TOML pipeline configuration

piighost accepts a declarative TOML file that fully describes a ThreadAnonymizationPipeline. The file is consumed by:

  • The piighost-api server (piighost-api serve --config <file>).
  • The piighost validate and piighost schema CLI commands.
  • Any application that imports piighost.config.load_pipeline.

No Python code runs at load time. The format is fully validated by Pydantic v2; unknown keys raise an error rather than being silently ignored.

Minimal example

[[detectors]]
type = "regex"
patterns = { EMAIL = "[a-zA-Z0-9._%+\\-]+@[a-zA-Z0-9.\\-]+\\.[a-zA-Z]{2,}" }

This produces a pipeline with one regex detector, default span and entity resolvers, and the label_counter placeholder factory (yielding tokens like <<EMAIL_1>>).

Full example

[pipeline]
name = "pii-en-multi"
description = "GLiNER2 + regex coverage for English text"
schema_version = 1

[[detectors]]
name = "common"
type = "regex"
patterns = { EMAIL = "[a-z]+@[a-z]+\\.[a-z]+", IP_V4 = "\\b(?:\\d{1,3}\\.){3}\\d{1,3}\\b" }

[[detectors]]
name = "gliner2"
type = "gliner2"
model = "fastino/gliner2-multi-v1"
threshold = 0.5
labels = ["person", "city", "email address"]

[span_resolver]
type = "confidence"

[entity_linker]
type = "exact"

[entity_resolver]
type = "merge"

[anonymizer.placeholder_factory]
type = "label_counter"

Reference

[pipeline] (optional)

Key Type Default Meaning
name string null Exposed by /v1/labels.
description string null Free-text doc, not used by code.
schema_version integer 1 Currently the only valid value.

[[detectors]] (required, at least one)

Each entry declares one detector.
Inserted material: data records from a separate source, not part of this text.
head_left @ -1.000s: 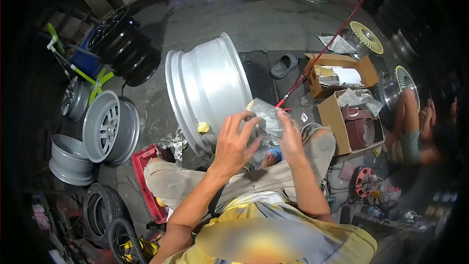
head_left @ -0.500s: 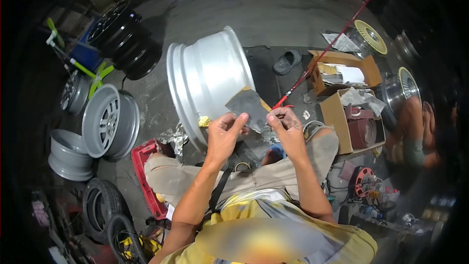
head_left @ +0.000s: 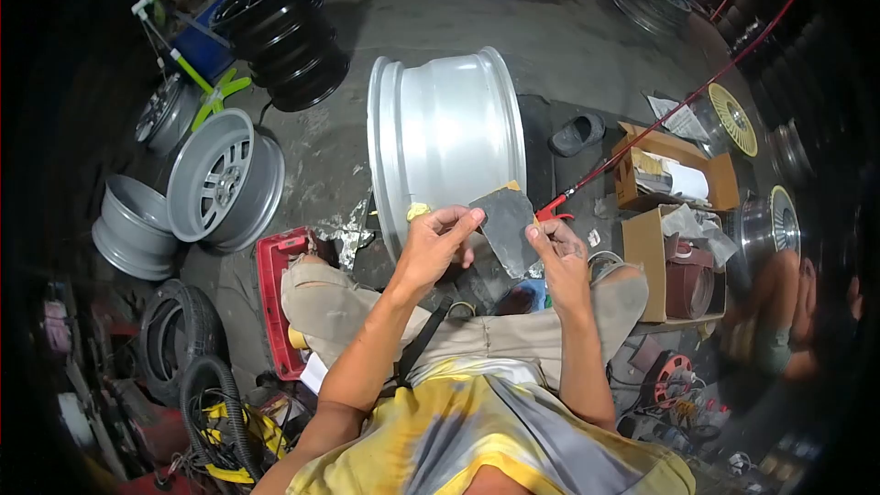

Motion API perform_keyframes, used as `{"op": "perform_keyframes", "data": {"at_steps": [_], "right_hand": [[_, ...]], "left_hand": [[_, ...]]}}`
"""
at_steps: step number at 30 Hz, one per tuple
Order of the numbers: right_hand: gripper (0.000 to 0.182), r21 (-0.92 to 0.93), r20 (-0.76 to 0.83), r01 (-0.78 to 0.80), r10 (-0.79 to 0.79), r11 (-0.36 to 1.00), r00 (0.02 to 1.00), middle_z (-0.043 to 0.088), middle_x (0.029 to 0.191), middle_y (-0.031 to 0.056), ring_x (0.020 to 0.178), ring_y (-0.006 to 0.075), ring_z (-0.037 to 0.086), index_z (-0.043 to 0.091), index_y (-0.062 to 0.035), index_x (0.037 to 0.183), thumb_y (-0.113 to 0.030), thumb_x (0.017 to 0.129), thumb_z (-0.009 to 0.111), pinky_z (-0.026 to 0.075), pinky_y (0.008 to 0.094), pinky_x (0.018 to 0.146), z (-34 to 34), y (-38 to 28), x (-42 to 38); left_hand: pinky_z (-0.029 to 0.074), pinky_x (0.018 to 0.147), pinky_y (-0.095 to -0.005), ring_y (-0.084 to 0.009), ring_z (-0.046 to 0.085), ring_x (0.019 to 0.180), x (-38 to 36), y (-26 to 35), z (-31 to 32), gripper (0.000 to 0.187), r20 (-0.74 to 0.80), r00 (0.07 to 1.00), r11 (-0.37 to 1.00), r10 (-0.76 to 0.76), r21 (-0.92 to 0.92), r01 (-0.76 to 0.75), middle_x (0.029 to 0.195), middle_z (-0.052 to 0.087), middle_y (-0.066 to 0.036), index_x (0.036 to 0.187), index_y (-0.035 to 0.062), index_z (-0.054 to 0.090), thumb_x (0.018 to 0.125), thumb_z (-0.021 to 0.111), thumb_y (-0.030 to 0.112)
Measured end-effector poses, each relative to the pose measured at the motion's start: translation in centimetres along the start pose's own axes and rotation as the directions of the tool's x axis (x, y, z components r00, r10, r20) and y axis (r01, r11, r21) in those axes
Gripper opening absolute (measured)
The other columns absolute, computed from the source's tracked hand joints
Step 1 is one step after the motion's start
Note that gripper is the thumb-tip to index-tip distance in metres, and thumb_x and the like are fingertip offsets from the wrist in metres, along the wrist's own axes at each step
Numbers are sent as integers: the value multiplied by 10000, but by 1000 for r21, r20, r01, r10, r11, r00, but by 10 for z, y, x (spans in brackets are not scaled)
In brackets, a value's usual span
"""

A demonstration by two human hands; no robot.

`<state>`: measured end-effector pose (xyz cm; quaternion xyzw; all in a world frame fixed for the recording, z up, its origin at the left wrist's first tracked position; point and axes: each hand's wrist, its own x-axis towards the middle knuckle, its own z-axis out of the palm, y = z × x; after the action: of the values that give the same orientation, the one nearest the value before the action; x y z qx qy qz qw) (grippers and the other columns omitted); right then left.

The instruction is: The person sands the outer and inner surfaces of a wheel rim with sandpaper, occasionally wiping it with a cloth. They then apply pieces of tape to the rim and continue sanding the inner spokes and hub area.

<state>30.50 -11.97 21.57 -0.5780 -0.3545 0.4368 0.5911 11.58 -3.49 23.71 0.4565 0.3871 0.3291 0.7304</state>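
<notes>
A red crate (head_left: 269, 302) stood at near left beside a seated person's legs (head_left: 513, 337). Above the legs, the left hand (head_left: 431, 249) and right hand (head_left: 561, 264) each had a grip clamped, thumbs in front, on opposite edges of a dark sheet (head_left: 510, 231). Beyond the sheet, a silver rim (head_left: 449, 128) stood on the floor (head_left: 385, 9), a yellow scrap (head_left: 418, 210) at its near left. A slipper (head_left: 577, 135) lay right of the rim; stacked black rims (head_left: 295, 46) rose at far left.
</notes>
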Motion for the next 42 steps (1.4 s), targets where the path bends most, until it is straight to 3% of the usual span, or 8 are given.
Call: {"op": "perform_keyframes", "data": {"at_steps": [15,19,22,27,30,33,37,42], "right_hand": [[227,0,54,175,-175,985,983,636,979,31,902,96,556,611,22,1087,-84,904,692,435,252,838,17,-3,-10],[222,-34,-81,166,-168,986,982,637,981,32,905,100,560,608,22,1111,-84,920,649,440,254,841,6,2,-8],[211,-137,23,152,-151,979,988,637,961,29,890,105,564,611,17,1096,-70,909,656,446,257,830,0,3,-8],[247,-145,157,129,-106,981,982,648,955,33,888,103,584,620,27,1095,-89,894,704,454,254,831,-2,-6,-8],[252,77,44,76,-80,994,996,654,966,33,900,92,585,628,34,1088,-119,904,709,448,240,843,9,-14,-7],[235,84,91,-11,4,996,996,662,975,39,912,85,587,637,32,1076,-137,922,692,446,233,855,8,-14,-5],[194,16,144,0,-2,1000,990,569,821,-41,768,46,477,606,-30,804,-152,936,679,383,208,715,10,-7,-8],[282,-51,169,12,-4,999,986,483,764,-57,729,39,416,544,-51,735,-188,951,662,338,204,678,10,-2,-6]], "left_hand": [[593,667,-288,-204,704,762,-13,-24,19,325,-81,997,969,0,-246,-20,899,626,-106,1003,-52,594,975,620,271],[545,684,-290,-146,657,768,-21,-17,21,219,-236,853,870,465,297,-393,955,633,-97,1059,-14,611,892,695,101],[551,721,-312,-190,649,826,-27,-7,23,348,127,687,507,715,583,-635,1082,598,-118,1152,1,613,827,727,53],[514,612,-313,-152,616,700,-26,-14,19,286,111,780,536,615,667,-518,996,622,-96,1095,-25,630,853,730,91],[413,495,-223,-38,533,569,-22,-22,14,222,-12,984,941,180,293,-169,635,570,38,948,-24,643,883,743,163],[402,506,-215,-22,497,584,-24,-13,13,232,-61,996,995,67,81,-62,659,565,34,918,-12,655,887,746,199],[369,512,-194,-12,469,586,-19,-10,5,261,-56,989,967,137,223,-121,643,554,46,862,-12,699,865,774,238],[414,538,-225,-31,504,608,-16,-7,-3,276,-25,987,948,159,284,-146,641,613,9,814,-31,719,860,764,237]]}}
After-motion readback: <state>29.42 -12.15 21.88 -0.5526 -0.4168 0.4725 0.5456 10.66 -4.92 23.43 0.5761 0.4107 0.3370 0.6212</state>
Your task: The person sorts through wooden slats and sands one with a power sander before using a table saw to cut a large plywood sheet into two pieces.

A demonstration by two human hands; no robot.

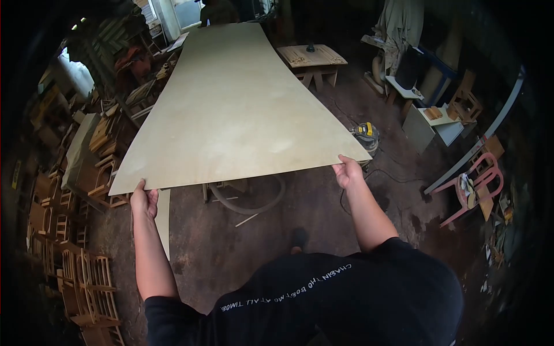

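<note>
A large, thin, pale plywood sheet (231,109) stretches away from me, its near edge raised above the floor. My left hand (144,200) grips that edge close to the left corner, thumb on top and fingers beneath. Near the right corner my right hand (348,172) pinches the same edge in a similar way. Whatever supports the sheet from below is mostly hidden. A person (218,11) in dark clothing is at its far end, their hands too dark to make out.
Wooden chairs (89,282) and timber line the left side. A yellow-and-black machine (366,134) sits by the sheet's right corner. A hose (254,209) curves underneath. At right are a low wooden table (311,56) and a pink plastic chair (476,184). Cables cross the floor.
</note>
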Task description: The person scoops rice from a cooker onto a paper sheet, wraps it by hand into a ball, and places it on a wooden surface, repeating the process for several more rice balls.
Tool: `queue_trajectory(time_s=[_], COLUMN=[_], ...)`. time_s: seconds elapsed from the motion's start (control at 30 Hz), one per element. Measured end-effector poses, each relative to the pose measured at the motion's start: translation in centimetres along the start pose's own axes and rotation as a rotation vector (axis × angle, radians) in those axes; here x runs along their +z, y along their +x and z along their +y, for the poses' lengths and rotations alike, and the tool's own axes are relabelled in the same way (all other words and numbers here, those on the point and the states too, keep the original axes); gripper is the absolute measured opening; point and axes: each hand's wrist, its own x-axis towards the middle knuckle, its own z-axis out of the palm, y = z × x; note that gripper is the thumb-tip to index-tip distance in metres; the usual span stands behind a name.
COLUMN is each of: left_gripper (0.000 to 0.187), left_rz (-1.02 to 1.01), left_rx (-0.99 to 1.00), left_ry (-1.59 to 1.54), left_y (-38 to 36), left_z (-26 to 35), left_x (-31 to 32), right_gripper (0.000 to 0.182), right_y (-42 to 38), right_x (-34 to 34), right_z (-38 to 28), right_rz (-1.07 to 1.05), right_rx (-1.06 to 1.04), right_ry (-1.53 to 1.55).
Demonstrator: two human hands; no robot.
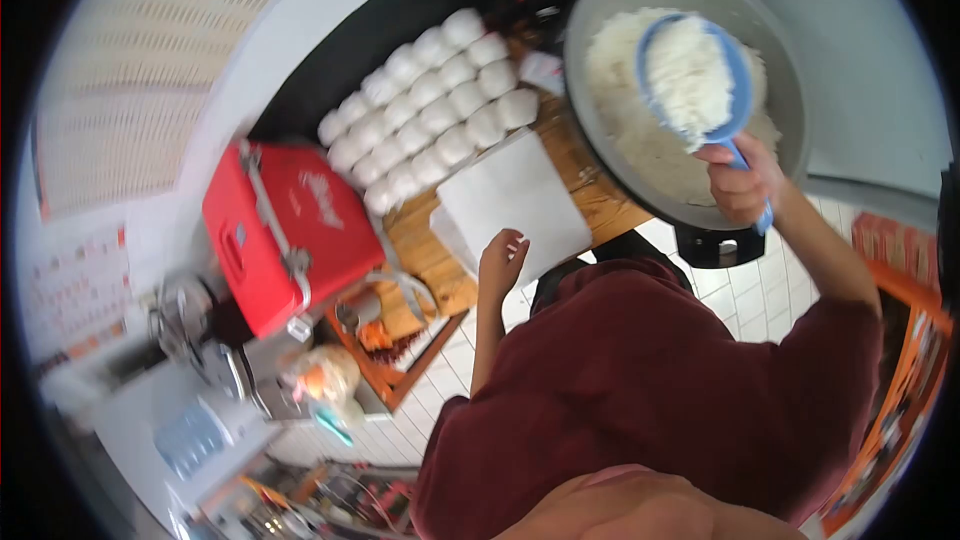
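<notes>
- In the head view, the right hand (745,180) is clamped on the handle of a blue scoop (739,152), fingers wrapped round it.
- The scoop is heaped with white rice (688,70) and is over the wide grey pot (795,60), at the right end of the wooden tabletop (430,265).
- More rice lies inside the pot, below the scoop; a black handle (728,248) juts from the pot's near side.
- The left hand (503,258), well apart from the right, has its fingers loosely curled over white paper sheets (520,190); I cannot tell whether it pinches or touches them.
- Those sheets lie at the tabletop's near edge.
- Beyond them, towards the far edge, white rounded bundles (425,120) sit in close rows.
- A red box (310,240) with pale lettering stands towards the tabletop's left end, near the bundles.
- A metal cup (357,312) and an orange object (374,336) are near the left near corner.
</notes>
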Motion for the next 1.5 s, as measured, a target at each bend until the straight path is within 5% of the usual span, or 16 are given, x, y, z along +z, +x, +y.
queue_trajectory(time_s=[0.07,0.23,0.4,0.47,0.53,0.57,0.63,0.7,0.83,0.9,0.97,1.33,1.4,1.43,1.47,1.5], left_gripper=[0.023,0.041,0.058,0.061,0.071,0.071,0.078,0.079,0.081,0.081,0.08,0.083,0.086,0.088,0.088,0.091], left_rz=[0.147,0.377,0.442,0.419,0.497,0.494,0.478,0.44,0.405,0.401,0.403,0.381,0.413,0.441,0.437,0.46], left_rx=[-0.039,-0.205,-0.221,-0.222,-0.135,-0.143,-0.106,-0.144,-0.221,-0.209,-0.203,-0.198,-0.179,-0.165,-0.167,-0.115], left_ry=[0.131,0.355,0.319,0.303,0.349,0.343,0.344,0.329,0.307,0.314,0.316,0.319,0.304,0.297,0.293,0.272], left_y=[-1.6,-5.1,-5.5,-5.3,-5.2,-5.0,-4.9,-4.7,-4.5,-4.5,-4.8,-4.6,-4.6,-4.7,-4.7,-4.7], left_z=[-3.5,-9.7,-12.3,-12.7,-13.2,-13.8,-14.9,-15.4,-14.3,-14.6,-15.0,-14.7,-15.2,-15.5,-15.7,-15.9], left_x=[1.2,2.6,2.9,2.7,2.8,2.7,2.9,2.6,2.2,2.3,2.7,2.6,3.0,3.1,3.1,3.2], right_gripper=[0.036,0.032,0.036,0.04,0.041,0.041,0.041,0.039,0.039,0.042,0.042,0.038,0.036,0.034,0.031,0.033], right_y=[2.4,10.4,17.2,19.4,22.3,24.1,26.7,27.0,27.9,25.7,26.2,27.0,25.6,24.2,22.7,20.6], right_x=[0.9,-0.9,-8.7,-12.3,-20.3,-23.7,-27.4,-26.2,-25.4,-27.6,-26.6,-23.9,-20.4,-18.3,-14.3,-11.4], right_z=[2.3,9.0,12.9,13.8,13.8,13.8,14.3,12.9,14.4,11.7,11.0,14.5,13.9,13.5,13.7,13.9], right_rz=[-0.127,-0.278,-0.011,0.66,1.062,1.066,1.246,1.294,1.428,1.297,1.363,1.457,1.485,1.444,1.556,1.58], right_rx=[-0.228,-0.232,-0.226,-0.336,-0.445,-0.434,-0.258,0.006,-0.056,0.044,-0.105,-0.098,-0.312,-0.608,-0.564,-0.842], right_ry=[0.032,0.206,0.061,-0.367,-1.343,-1.345,-2.512,-2.486,-2.303,-2.369,-2.447,-2.4,-2.444,-2.537,-2.474,-2.293])
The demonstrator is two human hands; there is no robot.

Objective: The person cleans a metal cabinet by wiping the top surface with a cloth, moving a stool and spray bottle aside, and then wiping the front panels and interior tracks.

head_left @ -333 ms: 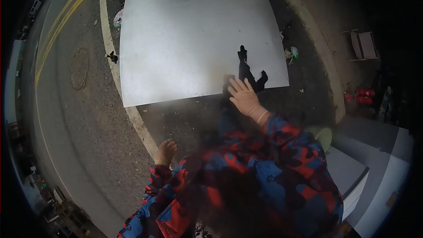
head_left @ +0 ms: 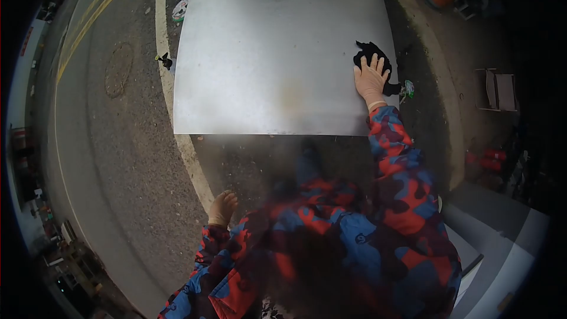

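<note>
While fingers spread, black cloth [head_left: 374,54] lies under right grip [head_left: 371,80].

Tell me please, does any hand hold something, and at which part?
The right hand presses flat on a black cloth lying on the grey metal sheet, covering its near part; no closed grip is visible. The left hand hangs free, holding nothing.

Black cloth [head_left: 372,53], grey metal sheet [head_left: 271,47]

No readable text, label, number or sign shows anywhere in view.
</note>
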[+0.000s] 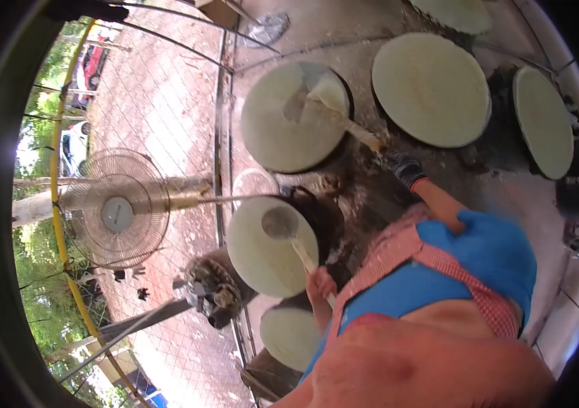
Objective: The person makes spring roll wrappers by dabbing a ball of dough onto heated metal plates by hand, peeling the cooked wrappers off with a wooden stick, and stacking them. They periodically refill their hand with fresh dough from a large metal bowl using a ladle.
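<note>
My left hand, bare, is closed around the handle of a long-handled ladle. The ladle's round, greyish head lies over the pale round griddle nearest that hand. In a dark glove with a red cuff, my right hand grips the end of a tan paddle-like tool. Its wide, pale end reaches over another round griddle, where a darker patch shows beside it. A red checked apron and a blue shirt cover my body.
More pale round tops stand nearby: a large one, one at the far right and one low down. A caged fan stands by the wire fence. A motor-like machine sits beside the griddles. Cars and trees lie beyond.
</note>
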Tool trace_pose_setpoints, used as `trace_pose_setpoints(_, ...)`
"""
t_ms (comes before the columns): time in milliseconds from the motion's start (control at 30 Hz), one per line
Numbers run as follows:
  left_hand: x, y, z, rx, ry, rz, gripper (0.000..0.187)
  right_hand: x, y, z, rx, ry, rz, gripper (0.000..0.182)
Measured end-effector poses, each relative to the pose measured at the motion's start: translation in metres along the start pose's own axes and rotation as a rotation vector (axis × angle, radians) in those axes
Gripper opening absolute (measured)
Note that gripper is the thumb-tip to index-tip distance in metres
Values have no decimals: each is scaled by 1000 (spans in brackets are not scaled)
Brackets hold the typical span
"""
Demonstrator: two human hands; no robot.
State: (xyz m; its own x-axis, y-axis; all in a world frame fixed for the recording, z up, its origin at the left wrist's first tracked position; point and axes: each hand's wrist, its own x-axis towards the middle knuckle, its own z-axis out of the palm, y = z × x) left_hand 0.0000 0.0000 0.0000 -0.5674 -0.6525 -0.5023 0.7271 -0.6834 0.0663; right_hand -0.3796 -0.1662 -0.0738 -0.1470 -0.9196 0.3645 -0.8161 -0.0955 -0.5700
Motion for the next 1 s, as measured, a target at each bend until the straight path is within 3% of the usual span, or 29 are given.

Multiple entries form an implicit CompositeDetector, in order.

Common keys:

Key Type Required Meaning
type string yes Discriminator (regex, gliner2, ...).
name string no Used for /v1/labels grouping.

Per type:

regex

Key Type Required Meaning
patterns table[str, str] yes Label name to regex pattern.

gliner2 (requires piighost[gliner2])

Key Type Required Meaning
model string yes HF model id, e.g. fastino/gliner2-multi-v1.
labels list[str] yes Entity types to look for.
threshold float no Confidence cutoff, default 0.5.
flat_ner bool no Default true.

spacy (requires piighost[spacy])

Key Type Required Meaning
model string yes spaCy model name.
labels list[str] yes spaCy entity types to keep.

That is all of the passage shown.